What you will do >> The whole listing below needs to be duplicated exactly, pictures aside.

Listed entries >>
------------------------

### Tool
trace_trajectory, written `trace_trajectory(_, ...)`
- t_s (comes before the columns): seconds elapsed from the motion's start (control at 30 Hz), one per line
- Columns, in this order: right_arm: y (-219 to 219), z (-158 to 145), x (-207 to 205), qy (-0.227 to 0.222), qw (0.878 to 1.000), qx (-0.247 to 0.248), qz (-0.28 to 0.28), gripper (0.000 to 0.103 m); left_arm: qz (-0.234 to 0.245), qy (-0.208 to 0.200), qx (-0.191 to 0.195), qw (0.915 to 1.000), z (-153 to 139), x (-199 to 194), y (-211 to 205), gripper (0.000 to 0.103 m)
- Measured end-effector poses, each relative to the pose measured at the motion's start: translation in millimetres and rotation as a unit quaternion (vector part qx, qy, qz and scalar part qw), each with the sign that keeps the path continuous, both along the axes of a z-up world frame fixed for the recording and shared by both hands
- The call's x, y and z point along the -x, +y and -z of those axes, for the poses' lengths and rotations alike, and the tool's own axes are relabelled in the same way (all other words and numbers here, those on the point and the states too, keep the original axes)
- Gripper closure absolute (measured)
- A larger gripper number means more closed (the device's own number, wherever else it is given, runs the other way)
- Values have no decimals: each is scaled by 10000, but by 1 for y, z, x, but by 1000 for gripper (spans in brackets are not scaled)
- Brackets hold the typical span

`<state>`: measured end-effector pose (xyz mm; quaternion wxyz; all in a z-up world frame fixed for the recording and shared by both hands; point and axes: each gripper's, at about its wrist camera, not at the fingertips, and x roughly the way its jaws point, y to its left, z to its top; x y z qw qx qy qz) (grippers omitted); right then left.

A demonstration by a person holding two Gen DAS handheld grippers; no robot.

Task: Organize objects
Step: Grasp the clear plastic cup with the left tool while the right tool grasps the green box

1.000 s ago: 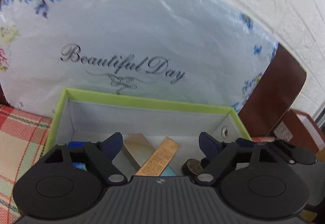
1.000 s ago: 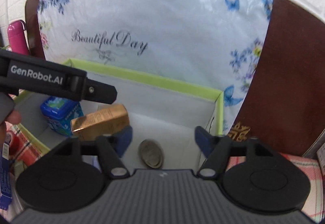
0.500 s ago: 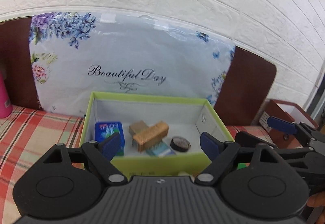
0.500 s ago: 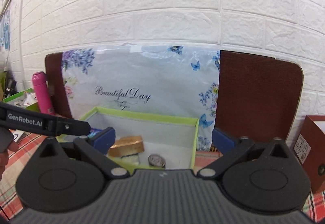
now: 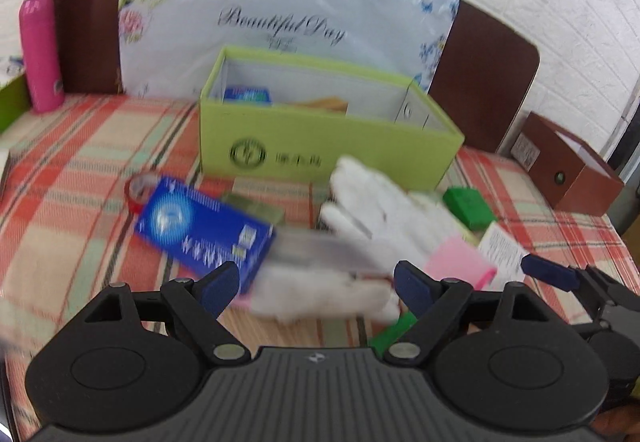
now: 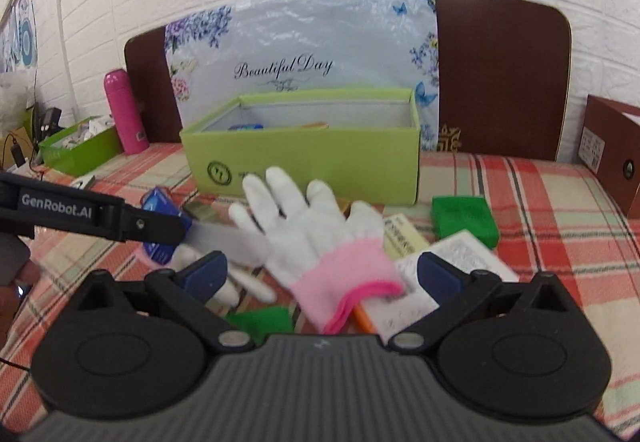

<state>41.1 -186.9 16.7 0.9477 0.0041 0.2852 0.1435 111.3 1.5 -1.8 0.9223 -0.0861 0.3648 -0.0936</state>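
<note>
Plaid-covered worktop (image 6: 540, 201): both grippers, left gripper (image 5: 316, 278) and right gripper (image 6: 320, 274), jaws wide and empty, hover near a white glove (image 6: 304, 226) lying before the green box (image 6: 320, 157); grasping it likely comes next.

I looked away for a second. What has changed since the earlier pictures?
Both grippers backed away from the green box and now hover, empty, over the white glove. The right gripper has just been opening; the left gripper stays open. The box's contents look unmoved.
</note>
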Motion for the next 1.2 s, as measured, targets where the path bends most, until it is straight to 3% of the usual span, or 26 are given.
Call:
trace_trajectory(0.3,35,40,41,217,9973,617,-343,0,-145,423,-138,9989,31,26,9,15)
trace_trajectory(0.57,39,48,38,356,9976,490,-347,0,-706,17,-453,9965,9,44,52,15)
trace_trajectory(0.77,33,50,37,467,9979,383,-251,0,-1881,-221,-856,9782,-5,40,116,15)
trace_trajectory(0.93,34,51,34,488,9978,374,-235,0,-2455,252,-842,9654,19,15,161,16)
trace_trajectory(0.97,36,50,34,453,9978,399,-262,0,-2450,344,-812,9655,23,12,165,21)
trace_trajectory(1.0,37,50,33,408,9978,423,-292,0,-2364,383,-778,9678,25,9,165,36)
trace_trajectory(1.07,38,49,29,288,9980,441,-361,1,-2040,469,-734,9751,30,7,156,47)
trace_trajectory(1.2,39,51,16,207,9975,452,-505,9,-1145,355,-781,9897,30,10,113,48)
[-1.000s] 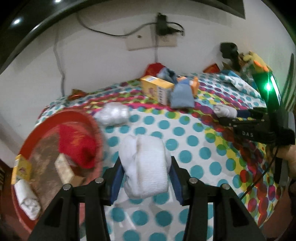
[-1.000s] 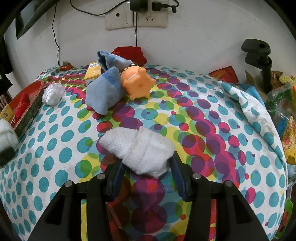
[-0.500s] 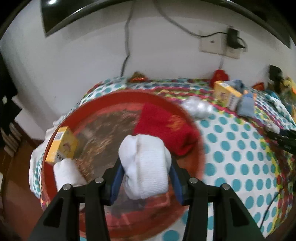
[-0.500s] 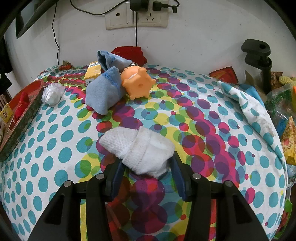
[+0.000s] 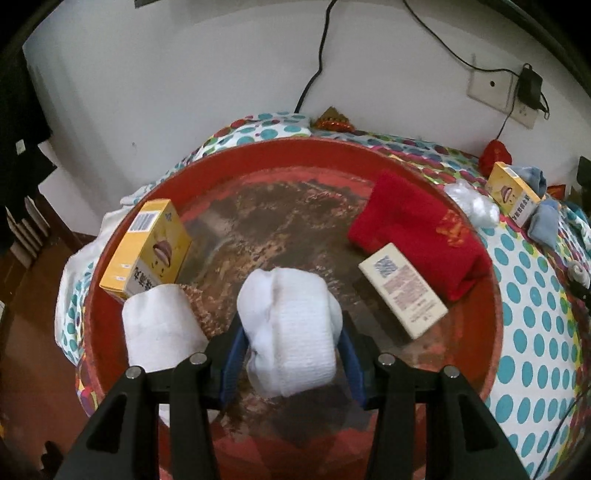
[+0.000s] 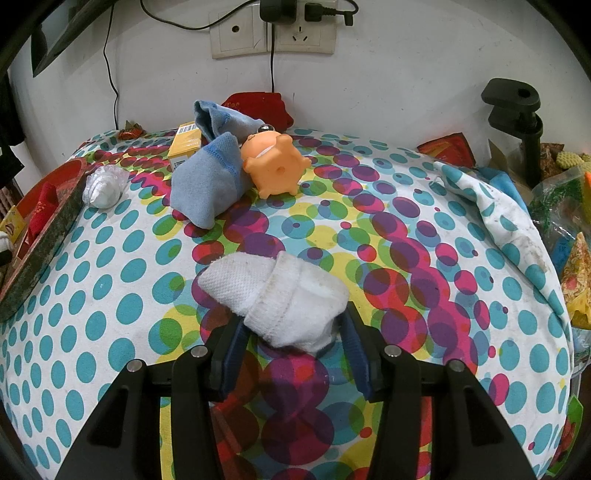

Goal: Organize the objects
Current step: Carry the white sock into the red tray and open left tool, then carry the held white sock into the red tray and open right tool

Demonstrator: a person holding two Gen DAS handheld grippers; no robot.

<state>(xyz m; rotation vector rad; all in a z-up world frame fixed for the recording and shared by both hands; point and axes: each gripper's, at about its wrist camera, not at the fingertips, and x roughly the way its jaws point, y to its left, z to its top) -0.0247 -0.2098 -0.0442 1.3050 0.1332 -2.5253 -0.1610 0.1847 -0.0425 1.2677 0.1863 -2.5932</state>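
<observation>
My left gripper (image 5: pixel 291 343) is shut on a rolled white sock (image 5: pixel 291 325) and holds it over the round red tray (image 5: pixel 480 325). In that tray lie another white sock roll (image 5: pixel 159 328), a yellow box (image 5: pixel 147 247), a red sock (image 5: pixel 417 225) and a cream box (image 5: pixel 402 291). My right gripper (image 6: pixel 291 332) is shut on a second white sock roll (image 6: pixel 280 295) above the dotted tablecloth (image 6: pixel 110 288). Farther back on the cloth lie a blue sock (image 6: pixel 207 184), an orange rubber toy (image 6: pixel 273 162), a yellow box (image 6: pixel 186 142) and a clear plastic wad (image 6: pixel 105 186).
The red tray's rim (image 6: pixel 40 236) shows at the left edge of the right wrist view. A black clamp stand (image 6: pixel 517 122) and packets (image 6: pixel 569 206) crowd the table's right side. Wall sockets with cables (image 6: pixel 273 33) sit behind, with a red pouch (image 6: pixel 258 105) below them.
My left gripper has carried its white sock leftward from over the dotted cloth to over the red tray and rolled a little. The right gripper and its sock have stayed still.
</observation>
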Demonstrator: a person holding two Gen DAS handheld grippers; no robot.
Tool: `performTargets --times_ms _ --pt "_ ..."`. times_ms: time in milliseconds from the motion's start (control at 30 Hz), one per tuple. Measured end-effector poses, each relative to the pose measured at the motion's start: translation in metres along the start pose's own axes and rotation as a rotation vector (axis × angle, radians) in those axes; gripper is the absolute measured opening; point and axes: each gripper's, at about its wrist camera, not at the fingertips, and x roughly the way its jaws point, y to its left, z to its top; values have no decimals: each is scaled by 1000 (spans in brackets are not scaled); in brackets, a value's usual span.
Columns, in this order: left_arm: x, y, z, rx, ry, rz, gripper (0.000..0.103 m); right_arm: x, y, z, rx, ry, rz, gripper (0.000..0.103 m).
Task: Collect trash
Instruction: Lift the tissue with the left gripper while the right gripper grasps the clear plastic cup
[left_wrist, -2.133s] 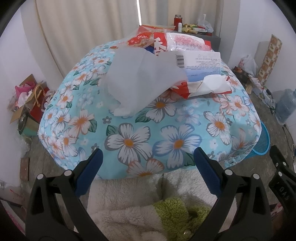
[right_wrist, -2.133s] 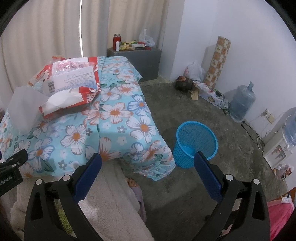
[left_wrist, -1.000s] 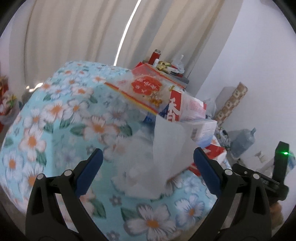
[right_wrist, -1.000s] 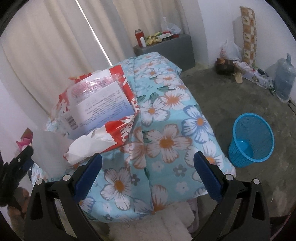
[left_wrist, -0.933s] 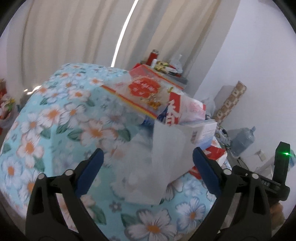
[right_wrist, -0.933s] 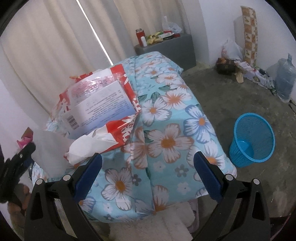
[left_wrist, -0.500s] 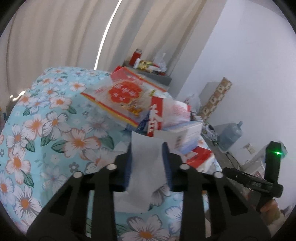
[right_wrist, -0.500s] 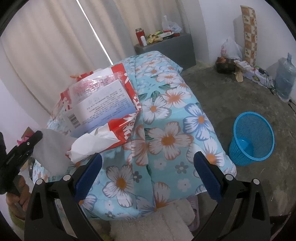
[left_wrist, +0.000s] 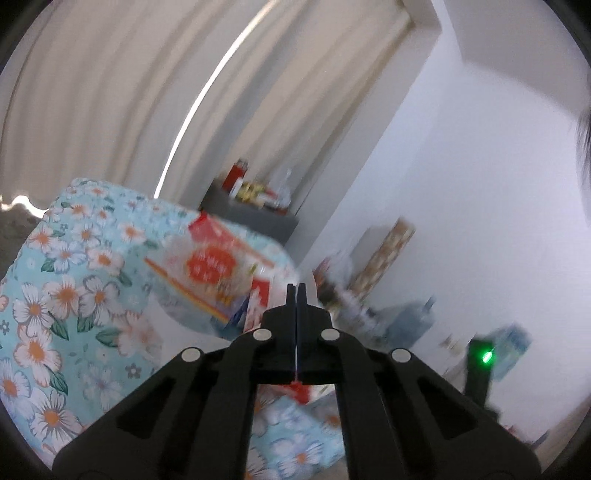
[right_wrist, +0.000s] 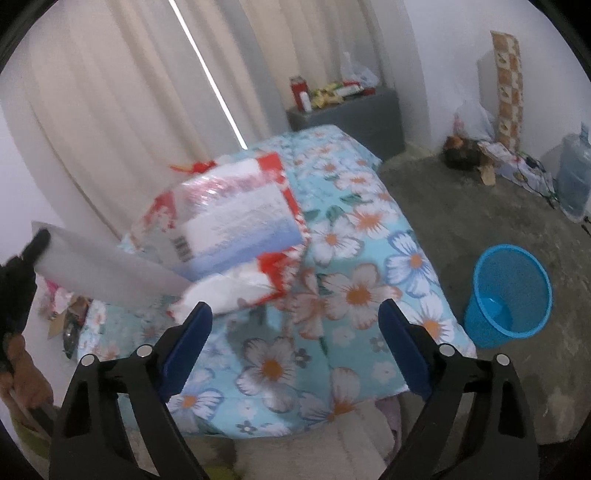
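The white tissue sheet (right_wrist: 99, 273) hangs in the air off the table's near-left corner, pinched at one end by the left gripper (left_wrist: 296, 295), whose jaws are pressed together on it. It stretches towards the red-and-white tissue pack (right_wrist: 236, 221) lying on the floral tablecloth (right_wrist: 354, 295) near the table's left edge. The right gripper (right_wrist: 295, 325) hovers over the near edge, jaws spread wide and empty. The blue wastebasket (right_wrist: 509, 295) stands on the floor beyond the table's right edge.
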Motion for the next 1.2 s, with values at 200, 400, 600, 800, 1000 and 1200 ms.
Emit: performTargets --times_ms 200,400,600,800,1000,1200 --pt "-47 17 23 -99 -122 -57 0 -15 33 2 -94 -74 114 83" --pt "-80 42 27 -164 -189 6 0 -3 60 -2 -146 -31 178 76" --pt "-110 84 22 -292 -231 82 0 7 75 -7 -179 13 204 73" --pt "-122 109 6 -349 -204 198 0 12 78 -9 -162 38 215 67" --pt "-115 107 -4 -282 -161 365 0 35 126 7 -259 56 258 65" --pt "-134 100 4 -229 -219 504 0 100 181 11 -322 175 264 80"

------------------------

Task output >>
### Tool
trace_trajectory, written `trace_trajectory(_, ...)`
- t_s (comes before the columns): seconds elapsed from the motion's start (control at 30 Hz), one per line
- Columns, in this order: right_arm: y (-219 to 219), z (-158 to 145), x (-207 to 205), qy (-0.227 to 0.222), qw (0.878 to 1.000), qx (-0.247 to 0.248), qz (-0.28 to 0.28), gripper (0.000 to 0.103 m); left_arm: qz (-0.234 to 0.245), qy (-0.208 to 0.200), qx (-0.191 to 0.195), qw (0.915 to 1.000), z (-153 to 139), x (-199 to 194), y (-211 to 205), gripper (0.000 to 0.103 m)
- Measured end-effector poses, each relative to the pose measured at the motion's start: translation in millimetres and rotation as a unit quaternion (vector part qx, qy, qz and scalar part qw), each with the sign that keeps the path continuous, both along the axes of a z-up world frame fixed for the recording and shared by both hands
- The call's x, y and z point along the -x, +y and -z of those axes, for the poses' lengths and rotations alike, and the tool's own axes are relabelled in the same way (all other words and numbers here, those on the point and the states too, keep the original axes)
- Gripper closure absolute (measured)
- A larger gripper number means more closed (the device's own number, wherever else it is given, runs the other way)
- Values have no decimals: each is scaled by 10000, but by 1 for y, z, x, but by 1000 for gripper (spans in brackets are not scaled)
- Brackets hold the typical span

`<state>`: measured end-effector pose (xyz mm; quaternion wxyz; all in a z-up world frame fixed for the recording and shared by both hands; point and axes: each gripper's, at about its wrist camera, not at the fingertips, and x roughly the way its jaws point, y to its left, z to its top; x y z qw qx qy qz) (grippers omitted); right then left.

A demonstration by a person holding two Gen DAS handheld grippers; no robot.

Task: Organize objects
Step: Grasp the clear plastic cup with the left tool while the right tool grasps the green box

1.000 s ago: 
1.000 s ago: 
0.500 s ago: 
0.500 s ago: 
now: 
now: 

<state>41.1 -186.9 16.7 0.9477 0.0041 0.2852 0.1435 111.3 1.5 -1.8 0.9223 -0.0861 0.3648 -0.0936</state>
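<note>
Plaid-covered worktop (image 6: 540, 201): both grippers, left gripper (image 5: 316, 278) and right gripper (image 6: 320, 274), jaws wide and empty, hover near a white glove (image 6: 304, 226) lying before the green box (image 6: 320, 157); grasping it likely comes next.

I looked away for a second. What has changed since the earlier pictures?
Both grippers backed away from the green box and now hover, empty, over the white glove. The right gripper has just been opening; the left gripper stays open. The box's contents look unmoved.
</note>
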Motion for the next 1.2 s, as measured, targets where the path bends most, until it is straight to 3% of the usual span, or 26 are given.
Call:
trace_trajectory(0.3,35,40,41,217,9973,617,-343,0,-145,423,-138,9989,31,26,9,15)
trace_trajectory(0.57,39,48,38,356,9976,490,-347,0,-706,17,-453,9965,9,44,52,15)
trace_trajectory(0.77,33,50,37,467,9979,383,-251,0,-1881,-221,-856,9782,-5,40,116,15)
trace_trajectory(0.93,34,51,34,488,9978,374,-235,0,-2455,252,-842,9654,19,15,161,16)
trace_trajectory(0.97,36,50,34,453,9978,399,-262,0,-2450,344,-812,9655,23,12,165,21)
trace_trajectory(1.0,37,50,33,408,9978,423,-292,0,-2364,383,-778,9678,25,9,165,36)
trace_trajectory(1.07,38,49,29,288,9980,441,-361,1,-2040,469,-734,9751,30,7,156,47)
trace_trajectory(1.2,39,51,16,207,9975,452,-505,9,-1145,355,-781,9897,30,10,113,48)
[-1.000s] 
[-1.000s] 
[-0.500s] 
[-0.500s] 
[+0.000s] 
[+0.000s] 

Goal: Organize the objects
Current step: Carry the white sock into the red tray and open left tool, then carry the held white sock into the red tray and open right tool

Demonstrator: a person holding two Gen DAS handheld grippers; no robot.

<state>(xyz m; rotation vector rad; all in a z-up world frame fixed for the recording and shared by both hands; point and axes: each gripper's, at about its wrist camera, not at the fingertips, and x roughly the way its jaws point, y to its left, z to its top) -0.0247 -0.2098 -0.0442 1.3050 0.1332 -2.5253 -0.1610 0.1847 -0.0425 1.2677 0.1863 -2.5932</state>
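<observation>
My left gripper (image 5: pixel 291 343) is shut on a rolled white sock (image 5: pixel 291 325) and holds it over the round red tray (image 5: pixel 480 325). In that tray lie another white sock roll (image 5: pixel 159 328), a yellow box (image 5: pixel 147 247), a red sock (image 5: pixel 417 225) and a cream box (image 5: pixel 402 291). My right gripper (image 6: pixel 291 332) is shut on a second white sock roll (image 6: pixel 280 295) above the dotted tablecloth (image 6: pixel 110 288). Farther back on the cloth lie a blue sock (image 6: pixel 207 184), an orange rubber toy (image 6: pixel 273 162), a yellow box (image 6: pixel 186 142) and a clear plastic wad (image 6: pixel 105 186).
The red tray's rim (image 6: pixel 40 236) shows at the left edge of the right wrist view. A black clamp stand (image 6: pixel 517 122) and packets (image 6: pixel 569 206) crowd the table's right side. Wall sockets with cables (image 6: pixel 273 33) sit behind, with a red pouch (image 6: pixel 258 105) below them.
My left gripper has carried its white sock leftward from over the dotted cloth to over the red tray and rolled a little. The right gripper and its sock have stayed still.
</observation>
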Demonstrator: a person holding two Gen DAS handheld grippers; no robot.
Tool: `performTargets --times_ms _ --pt "_ ..."`. times_ms: time in milliseconds from the motion's start (control at 30 Hz), one per tuple. Measured end-effector poses, each relative to the pose measured at the motion's start: translation in metres along the start pose's own axes and rotation as a rotation vector (axis × angle, radians) in those axes; gripper is the absolute measured opening; point and axes: each gripper's, at about its wrist camera, not at the fingertips, and x roughly the way its jaws point, y to its left, z to its top; values have no decimals: each is scaled by 1000 (spans in brackets are not scaled); in brackets, a value's usual span.
Columns, in this order: left_arm: x, y, z, rx, ry, rz, gripper (0.000..0.103 m); right_arm: x, y, z, rx, ry, rz, gripper (0.000..0.103 m).
Task: Collect trash
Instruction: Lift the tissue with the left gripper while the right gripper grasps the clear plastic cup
[left_wrist, -2.133s] 
[right_wrist, -2.133s] 
[left_wrist, -1.000s] 
[right_wrist, -1.000s] 
[left_wrist, -0.933s] 
[right_wrist, -0.933s] 
[left_wrist, -0.500s] 
[right_wrist, -0.500s] 
[left_wrist, +0.000s] 
[right_wrist, +0.000s] 
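The white tissue sheet (right_wrist: 99, 273) hangs in the air off the table's near-left corner, pinched at one end by the left gripper (left_wrist: 296, 295), whose jaws are pressed together on it. It stretches towards the red-and-white tissue pack (right_wrist: 236, 221) lying on the floral tablecloth (right_wrist: 354, 295) near the table's left edge. The right gripper (right_wrist: 295, 325) hovers over the near edge, jaws spread wide and empty. The blue wastebasket (right_wrist: 509, 295) stands on the floor beyond the table's right edge.
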Motion for the next 1.2 s, with values at 200, 400, 600, 800, 1000 and 1200 ms.
Emit: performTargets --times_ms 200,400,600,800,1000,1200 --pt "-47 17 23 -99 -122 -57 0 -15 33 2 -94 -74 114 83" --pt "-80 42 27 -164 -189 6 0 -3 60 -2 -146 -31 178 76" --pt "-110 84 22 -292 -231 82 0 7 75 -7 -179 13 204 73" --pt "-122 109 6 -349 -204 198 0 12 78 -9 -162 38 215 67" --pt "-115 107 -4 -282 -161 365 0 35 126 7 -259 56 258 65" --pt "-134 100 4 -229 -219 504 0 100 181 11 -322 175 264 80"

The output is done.